=== The task ===
If a record contains an image, leave the image out and repeat everything else exactly.

=== Data records ===

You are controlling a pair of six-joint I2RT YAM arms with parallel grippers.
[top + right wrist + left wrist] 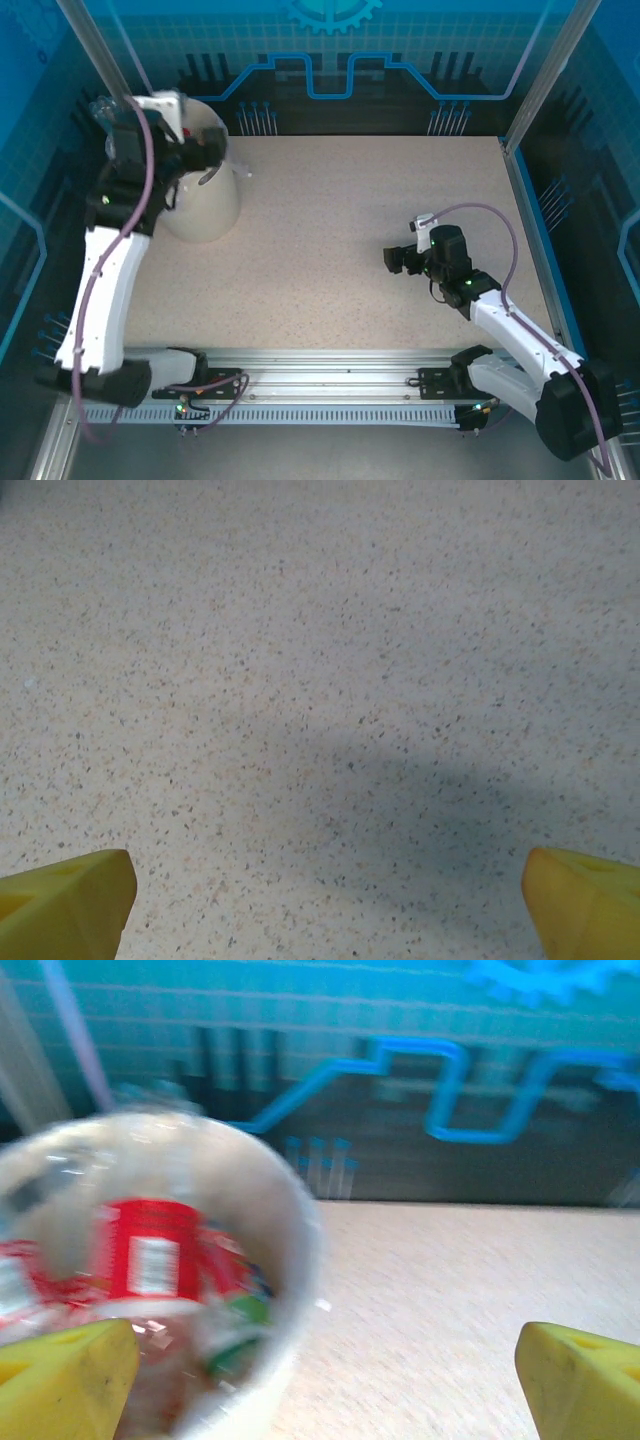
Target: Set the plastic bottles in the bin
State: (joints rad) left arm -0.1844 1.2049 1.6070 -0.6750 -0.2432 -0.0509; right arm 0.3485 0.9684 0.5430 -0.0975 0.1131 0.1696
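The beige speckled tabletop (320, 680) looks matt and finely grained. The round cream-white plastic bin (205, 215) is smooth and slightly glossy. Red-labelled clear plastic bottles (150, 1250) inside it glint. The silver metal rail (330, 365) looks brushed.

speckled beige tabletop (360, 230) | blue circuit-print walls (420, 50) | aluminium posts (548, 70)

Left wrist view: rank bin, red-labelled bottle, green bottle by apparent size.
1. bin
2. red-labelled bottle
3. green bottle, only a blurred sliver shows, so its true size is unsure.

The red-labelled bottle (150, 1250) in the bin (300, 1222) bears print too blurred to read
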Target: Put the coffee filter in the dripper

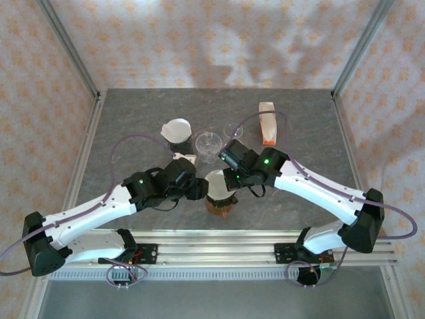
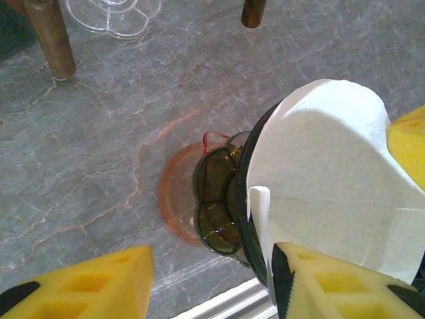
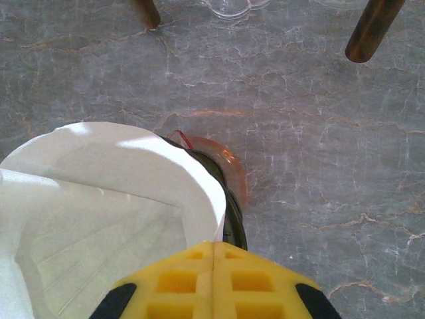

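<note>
The white paper coffee filter (image 1: pixel 218 179) sits open in the dark amber dripper (image 1: pixel 220 199), which stands on its orange base near the table's front edge. My right gripper (image 3: pixel 212 244) is at the filter's near rim with its yellow fingers pressed together, and the paper edge (image 3: pixel 199 199) runs into the seam between them. My left gripper (image 2: pixel 212 259) is open on the other side. Its right finger (image 2: pixel 332 286) lies against the outside of the filter (image 2: pixel 325 173), and the dripper (image 2: pixel 219 199) stands just beyond the gap.
Behind the dripper stand a clear glass (image 1: pixel 208 144) and a second one (image 1: pixel 232 131). A holder with more white filters (image 1: pixel 176 129) is at the back left, a white and orange packet (image 1: pixel 267 123) at the back right. Brown wooden legs (image 2: pixel 50 36) (image 3: pixel 368 30) rise close by.
</note>
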Robot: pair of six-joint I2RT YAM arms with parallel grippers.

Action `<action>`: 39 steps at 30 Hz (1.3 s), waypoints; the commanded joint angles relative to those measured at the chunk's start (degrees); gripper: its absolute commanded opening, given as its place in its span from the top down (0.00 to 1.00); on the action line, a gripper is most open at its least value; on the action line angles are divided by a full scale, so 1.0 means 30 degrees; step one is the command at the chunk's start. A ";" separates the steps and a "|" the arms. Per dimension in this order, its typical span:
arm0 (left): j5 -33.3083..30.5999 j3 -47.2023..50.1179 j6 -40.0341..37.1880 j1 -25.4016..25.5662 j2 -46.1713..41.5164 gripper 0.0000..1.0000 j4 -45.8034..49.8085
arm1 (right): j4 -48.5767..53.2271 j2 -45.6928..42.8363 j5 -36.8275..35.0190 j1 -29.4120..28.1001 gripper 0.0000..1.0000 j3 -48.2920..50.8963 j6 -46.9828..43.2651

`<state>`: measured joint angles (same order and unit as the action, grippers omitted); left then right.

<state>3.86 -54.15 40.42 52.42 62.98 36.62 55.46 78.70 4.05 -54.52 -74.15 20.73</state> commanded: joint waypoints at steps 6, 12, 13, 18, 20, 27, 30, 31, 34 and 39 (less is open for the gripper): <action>-0.0424 0.0318 -0.0028 0.0051 0.0080 0.54 -0.0038 | 0.0513 -0.0363 -0.1372 0.0069 0.62 -0.0915 -0.0064; -0.0352 0.0260 -0.0057 0.0046 0.0070 0.53 -0.0056 | 0.0512 0.0399 -0.0558 0.0098 0.38 -0.1559 -0.0267; -0.0403 0.0267 -0.0078 0.0030 0.0052 0.53 -0.0049 | 0.0526 0.0849 -0.0185 0.0098 0.37 -0.1614 -0.0313; -0.0317 0.0436 -0.0006 0.0043 0.0056 0.53 -0.0251 | 0.0293 0.2161 0.0428 0.0098 0.37 -0.1393 -0.0415; -0.0262 0.0444 0.0002 0.0045 0.0153 0.53 -0.0283 | 0.0363 0.2399 0.0415 0.0098 0.37 -0.1316 -0.0540; -0.0111 0.0586 0.0002 0.0052 0.0234 0.53 -0.0502 | 0.0447 0.3234 0.0296 0.0082 0.37 -0.0833 -0.0693; -0.0107 0.0623 0.0002 0.0059 0.0265 0.53 -0.0546 | 0.0366 0.3451 0.0285 0.0047 0.36 -0.0672 -0.0774; -0.0085 0.0626 0.0005 0.0045 0.0290 0.53 -0.0547 | 0.0351 0.3456 0.0216 0.0039 0.36 -0.0584 -0.0788; -0.0092 0.0705 0.0027 0.0045 0.0251 0.53 -0.0547 | 0.0265 0.3503 0.0053 0.0040 0.35 -0.0366 -0.0824; -0.0055 0.0724 0.0040 0.0045 0.0251 0.53 -0.0611 | 0.0072 0.3726 -0.0014 0.0039 0.35 -0.0042 -0.0846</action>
<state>4.05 -52.80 40.45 52.42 63.40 35.11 55.86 88.99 5.37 -54.52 -75.09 19.16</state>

=== Completed exercise ===
You are controlling a pair of six-joint I2RT YAM arms with parallel grippers.
[top + right wrist + left wrist] 
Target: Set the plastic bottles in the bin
State: (joints rad) left arm -0.1844 1.2049 1.6070 -0.6750 -0.2432 -0.0509; right arm 0.3485 0.9684 0.5430 -0.0975 0.1131 0.1696
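The beige speckled tabletop (320, 680) looks matt and finely grained. The round cream-white plastic bin (205, 215) is smooth and slightly glossy. Red-labelled clear plastic bottles (150, 1250) inside it glint. The silver metal rail (330, 365) looks brushed.

speckled beige tabletop (360, 230) | blue circuit-print walls (420, 50) | aluminium posts (548, 70)

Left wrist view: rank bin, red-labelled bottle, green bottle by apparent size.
1. bin
2. red-labelled bottle
3. green bottle, only a blurred sliver shows, so its true size is unsure.

The red-labelled bottle (150, 1250) in the bin (300, 1222) bears print too blurred to read
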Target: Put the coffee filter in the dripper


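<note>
The white paper coffee filter (image 1: pixel 218 179) sits open in the dark amber dripper (image 1: pixel 220 199), which stands on its orange base near the table's front edge. My right gripper (image 3: pixel 212 244) is at the filter's near rim with its yellow fingers pressed together, and the paper edge (image 3: pixel 199 199) runs into the seam between them. My left gripper (image 2: pixel 212 259) is open on the other side. Its right finger (image 2: pixel 332 286) lies against the outside of the filter (image 2: pixel 325 173), and the dripper (image 2: pixel 219 199) stands just beyond the gap.
Behind the dripper stand a clear glass (image 1: pixel 208 144) and a second one (image 1: pixel 232 131). A holder with more white filters (image 1: pixel 176 129) is at the back left, a white and orange packet (image 1: pixel 267 123) at the back right. Brown wooden legs (image 2: pixel 50 36) (image 3: pixel 368 30) rise close by.
</note>
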Robot: pair of six-joint I2RT YAM arms with parallel grippers.

Action `<action>`: 39 steps at 30 Hz (1.3 s), waypoints; the commanded joint angles relative to those measured at the chunk's start (degrees); gripper: its absolute commanded opening, given as its place in its span from the top down (0.00 to 1.00); on the action line, a gripper is most open at its least value; on the action line angles are divided by a full scale, so 1.0 means 30 degrees; step one is the command at the chunk's start. A ";" separates the steps and a "|" the arms. Per dimension in this order, its typical span:
arm0 (left): j5 -33.3083..30.5999 j3 -47.2023..50.1179 j6 -40.0341..37.1880 j1 -25.4016..25.5662 j2 -46.1713..41.5164 gripper 0.0000..1.0000 j4 -45.8034..49.8085
arm1 (right): j4 -48.5767..53.2271 j2 -45.6928..42.8363 j5 -36.8275..35.0190 j1 -29.4120..28.1001 gripper 0.0000..1.0000 j3 -48.2920..50.8963 j6 -46.9828..43.2651

`<state>`: measured joint angles (same order and unit as the action, grippers omitted); left then right.

<state>3.86 -54.15 40.42 52.42 62.98 36.62 55.46 78.70 4.05 -54.52 -74.15 20.73</state> commanded: joint waypoints at steps 6, 12, 13, 18, 20, 27, 30, 31, 34 and 39 (less is open for the gripper): <action>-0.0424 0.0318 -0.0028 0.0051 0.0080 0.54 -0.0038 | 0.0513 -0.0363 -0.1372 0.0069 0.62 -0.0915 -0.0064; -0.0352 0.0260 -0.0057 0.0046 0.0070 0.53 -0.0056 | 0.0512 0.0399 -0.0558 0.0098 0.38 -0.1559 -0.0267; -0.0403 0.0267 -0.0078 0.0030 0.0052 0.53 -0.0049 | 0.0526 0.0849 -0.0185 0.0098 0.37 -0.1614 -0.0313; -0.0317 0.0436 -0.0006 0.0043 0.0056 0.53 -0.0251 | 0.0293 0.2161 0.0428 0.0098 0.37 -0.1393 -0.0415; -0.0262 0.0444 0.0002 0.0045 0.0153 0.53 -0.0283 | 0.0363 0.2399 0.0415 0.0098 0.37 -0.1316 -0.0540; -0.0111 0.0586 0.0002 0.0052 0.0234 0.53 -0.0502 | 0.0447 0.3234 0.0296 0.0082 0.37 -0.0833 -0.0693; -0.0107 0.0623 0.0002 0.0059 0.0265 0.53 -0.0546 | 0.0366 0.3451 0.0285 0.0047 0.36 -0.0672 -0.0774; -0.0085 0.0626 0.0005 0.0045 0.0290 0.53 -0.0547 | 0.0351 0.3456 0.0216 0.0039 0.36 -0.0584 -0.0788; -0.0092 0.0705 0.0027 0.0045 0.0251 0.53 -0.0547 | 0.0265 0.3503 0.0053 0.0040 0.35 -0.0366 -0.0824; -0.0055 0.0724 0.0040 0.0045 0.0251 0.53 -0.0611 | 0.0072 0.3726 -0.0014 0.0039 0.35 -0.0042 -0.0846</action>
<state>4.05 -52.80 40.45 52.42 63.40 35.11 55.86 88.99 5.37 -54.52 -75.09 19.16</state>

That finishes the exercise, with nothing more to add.